» Task statement: In the listing below, find every line with the string "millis" and pull it out.

-.-.-

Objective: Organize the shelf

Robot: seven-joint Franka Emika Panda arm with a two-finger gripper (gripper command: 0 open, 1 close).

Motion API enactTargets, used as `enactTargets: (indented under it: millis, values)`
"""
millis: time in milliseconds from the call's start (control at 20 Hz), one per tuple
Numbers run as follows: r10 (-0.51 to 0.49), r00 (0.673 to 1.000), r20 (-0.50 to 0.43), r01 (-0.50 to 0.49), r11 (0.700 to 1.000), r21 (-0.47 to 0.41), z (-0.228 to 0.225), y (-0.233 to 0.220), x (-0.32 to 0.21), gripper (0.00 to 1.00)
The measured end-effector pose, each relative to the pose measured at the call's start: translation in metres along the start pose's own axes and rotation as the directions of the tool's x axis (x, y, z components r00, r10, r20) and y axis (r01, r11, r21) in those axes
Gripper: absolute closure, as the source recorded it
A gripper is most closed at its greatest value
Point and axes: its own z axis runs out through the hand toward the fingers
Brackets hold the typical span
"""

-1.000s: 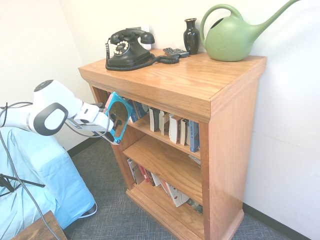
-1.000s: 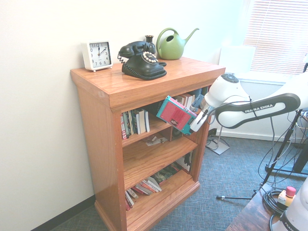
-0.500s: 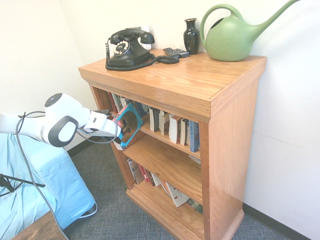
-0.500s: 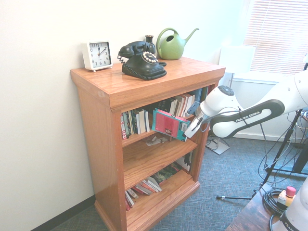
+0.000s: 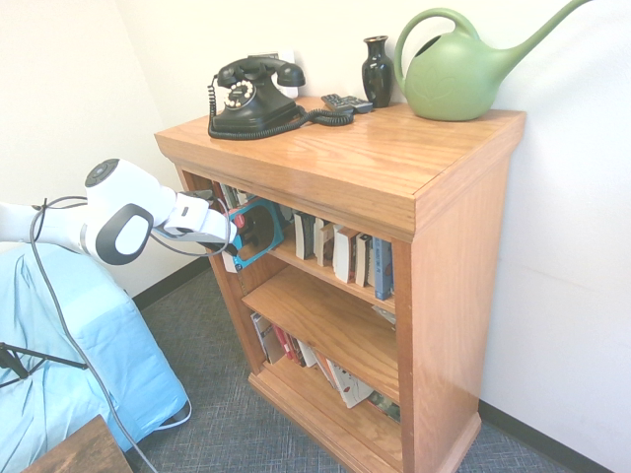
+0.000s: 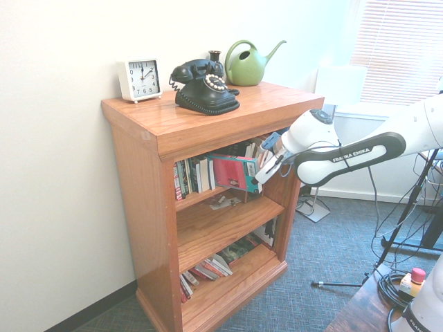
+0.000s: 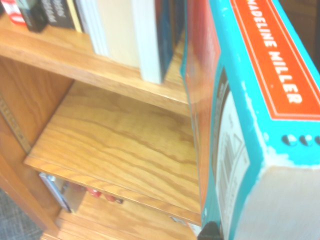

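Observation:
The shelf [image 5: 394,163] is an orange-brown wooden bookcase with three tiers, also seen from the other side as the shelf [image 6: 208,128]. My gripper [image 5: 229,239] is shut on a teal book [image 5: 258,232] with a red cover. It holds the book at the open front of the top tier, beside the row of standing books [image 5: 345,254]. In the second exterior view the gripper [image 6: 261,173] holds the book [image 6: 232,171] edge-on among those books. The wrist view shows the book [image 7: 250,100] close up with an orange spine label, above the middle tier's board [image 7: 115,135].
On the top stand a black telephone [image 5: 254,96], a dark vase [image 5: 377,71], a green watering can [image 5: 458,71], a remote [image 5: 347,102] and a white clock [image 6: 139,79]. Books lean on the bottom tier [image 5: 315,365]. A blue-covered object [image 5: 69,365] sits at the left.
The arm has lifted the book and carried it from in front of the bookcase into the top tier's opening. The book has turned from tilted to nearly upright. The grip is unchanged.

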Motion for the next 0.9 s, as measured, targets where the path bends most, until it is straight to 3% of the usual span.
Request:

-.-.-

» Exercise result:
Motion API enactTargets, used as `enactTargets: (indented under it: millis, values)`
millis: time in milliseconds from the call's start (control at 20 Hz), one per tuple

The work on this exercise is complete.